This is the advice of St. Jerome to those who are called to quit the world: "Make haste, I beseech you, and rather cut than loosen the cord by which your bark is fastened to the land." The saint wishes to say: a man in a boat that is sinking will cut the rope rather than wait to loosen it. So he that is in the midst of a dangerous world should endeavor to leave it as quickly as possible. Listen to what St. Francis de Sales has to say. "To have a sign of a true vocation, it is not necessary that it be a matter of feeling." To know whether God calls you to the religious life you need not expect that God Himself will appear to you or send an angel from heaven to make known His will. Nor is it necessary that a dozen or more learned men examine to see if the vocation should be followed or not. It is necessary however, to correspond with the first movement of the inspiration and to cultivate it. Nor does it matter much, from what source the inspiration comes. The Lord makes use of many means to call His servants. Sometimes it is a sermon; at other times a good book. Some, as St. Anthony and St. Francis, were called when hearing the words of the Gospel. Others were moved to leave the world and enter religion by the troubles and afflictions they had to endure. Persons who come to God, through disgust for the world, sometimes become greater saints than those who enter religion with a more apparent vocation, be- cause they give themselves to God with their whole heart and soul. Father Flatus tells of a nobleman who was riding a fine horse one day and trying his best to appear to advantage before those who saw him. He was suddenly thrown from the horse, and landed In a mud puddle from which he arose badly besmeared. He was so filled with confusion that he resolved then and there to leave the world, "Treacherous world," he said, "thou hast mocked me, but I will mock thee. Thou hast played me a game. I will play thee another. I will have no more peace with thee, and now I resolve to forsake thee and become a friar." And, in fact, he became a religious and led a holy life.
1. Lu. 9, 61.
Means to Preserve a Religious Vocation
Circumstances sometimes prevent one who is called to religious life from immediately following his vocation. In such a case he ought to be exceedingly careful to guard so precious a jewel. This he can do best by secrecy, prayer and recollection. As a rule it is prudent to keep one's vocation secret from everybody except one's spiritual Father. Others would be apt to say that he could serve God in the world as well if not better than in religious life. Without doubt, one who is not called to religious life may serve God in every place; but one who is called, and prefers to remain in the world, will as I have said above find it extremely difficult to serve God and lead a good life.
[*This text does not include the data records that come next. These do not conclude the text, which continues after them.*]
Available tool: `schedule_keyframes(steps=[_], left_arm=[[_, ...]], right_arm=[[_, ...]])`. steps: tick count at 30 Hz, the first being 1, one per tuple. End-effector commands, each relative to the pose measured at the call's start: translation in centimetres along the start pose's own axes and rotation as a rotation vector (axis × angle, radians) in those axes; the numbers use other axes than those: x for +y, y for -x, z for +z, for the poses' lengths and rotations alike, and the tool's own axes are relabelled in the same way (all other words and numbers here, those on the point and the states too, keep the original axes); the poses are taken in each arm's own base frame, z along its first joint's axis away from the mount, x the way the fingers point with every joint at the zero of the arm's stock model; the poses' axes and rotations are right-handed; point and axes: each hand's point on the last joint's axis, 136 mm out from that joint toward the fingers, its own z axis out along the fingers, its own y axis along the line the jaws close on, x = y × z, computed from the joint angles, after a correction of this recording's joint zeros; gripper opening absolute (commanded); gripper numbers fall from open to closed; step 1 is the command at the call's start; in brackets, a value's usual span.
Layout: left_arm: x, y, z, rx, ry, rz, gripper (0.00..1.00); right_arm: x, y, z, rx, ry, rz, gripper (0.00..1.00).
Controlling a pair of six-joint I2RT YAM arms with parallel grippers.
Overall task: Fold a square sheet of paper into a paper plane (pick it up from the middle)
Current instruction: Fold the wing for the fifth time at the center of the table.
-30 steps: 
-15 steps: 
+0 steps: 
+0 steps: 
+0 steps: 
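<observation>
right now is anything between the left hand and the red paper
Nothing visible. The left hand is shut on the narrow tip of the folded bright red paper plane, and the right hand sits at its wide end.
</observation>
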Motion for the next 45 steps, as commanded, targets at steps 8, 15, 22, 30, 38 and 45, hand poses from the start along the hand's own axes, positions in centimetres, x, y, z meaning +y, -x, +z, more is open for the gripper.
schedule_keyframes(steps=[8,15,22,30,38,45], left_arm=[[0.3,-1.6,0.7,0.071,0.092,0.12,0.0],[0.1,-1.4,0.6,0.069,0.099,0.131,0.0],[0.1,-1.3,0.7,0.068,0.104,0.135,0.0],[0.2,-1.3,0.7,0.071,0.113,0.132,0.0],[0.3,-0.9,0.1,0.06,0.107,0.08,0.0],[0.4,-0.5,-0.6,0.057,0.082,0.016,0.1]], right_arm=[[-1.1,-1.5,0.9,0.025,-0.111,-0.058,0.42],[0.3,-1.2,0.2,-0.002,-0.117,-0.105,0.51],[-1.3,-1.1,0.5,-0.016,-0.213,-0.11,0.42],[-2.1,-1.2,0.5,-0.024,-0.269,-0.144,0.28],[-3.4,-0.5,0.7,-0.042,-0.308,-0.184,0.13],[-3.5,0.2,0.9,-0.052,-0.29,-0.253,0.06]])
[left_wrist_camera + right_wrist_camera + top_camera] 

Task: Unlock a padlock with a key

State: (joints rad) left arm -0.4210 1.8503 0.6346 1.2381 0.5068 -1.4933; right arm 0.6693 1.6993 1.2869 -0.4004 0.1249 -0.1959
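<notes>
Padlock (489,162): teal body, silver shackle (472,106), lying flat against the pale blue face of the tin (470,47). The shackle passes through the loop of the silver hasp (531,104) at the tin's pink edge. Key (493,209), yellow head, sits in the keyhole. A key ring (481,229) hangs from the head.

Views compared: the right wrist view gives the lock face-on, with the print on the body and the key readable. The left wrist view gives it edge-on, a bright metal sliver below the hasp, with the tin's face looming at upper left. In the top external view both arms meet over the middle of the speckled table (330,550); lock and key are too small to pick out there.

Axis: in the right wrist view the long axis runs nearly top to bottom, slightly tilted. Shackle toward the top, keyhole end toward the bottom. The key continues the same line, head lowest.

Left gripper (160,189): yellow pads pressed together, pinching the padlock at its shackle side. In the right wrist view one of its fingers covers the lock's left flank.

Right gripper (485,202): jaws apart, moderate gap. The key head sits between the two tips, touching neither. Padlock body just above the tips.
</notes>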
Nor is it necessary to mention the matter to parents, unless one is certain that one has nothing but encouragement to expect from them. In this respect, all things being equal, children are not bound to obey their parents when they seek to prevent them from obeying the call of God. The Council of Toledo says: "It shall be lawful for children to take upon themselves the yoke of religious observance, whether it be with the consent of their parents, or only the wish of their own hearts." (1) The same is prescribed by the Council of Tribur, and taught by St. Ambrose, St. Jerome, St. Augustine, St. Bernard, St. Thomas and St. John Chrysostom. The last mentioned saint says: "When parents stand in the way in spiritual things, they ought not even to be recognized." (2) St. Thomas says: "Servants are not bound to obey their masters, nor children their parents with regard to contracting matrimony, preserving virginity and such like things." (3) In his treatise on religious vocation, Father Penamonti thinks with Sanchez, Commenchio and others, that a child when contemplating marriage is bound to take counsel of his parents because in such matters they have more experience than the young. But, with regard to religious vocation, he says, a child is not bound to take counsel of his parents, because in this matter they have had no experience, and not unfrequently they are hostile to the wishes or intention of the child, St. Thomas says: "Frequently our friends according to the flesh are opposed to our spiritual good."
St. Peter of Alcantara found it necessary to flee from the home of his mother, when he desired to enter the monastery and become a religious. In his flight he came to a river which he feared would hinder his progress. He recommended himself to God and in an instant found himself transported to the other side of the river.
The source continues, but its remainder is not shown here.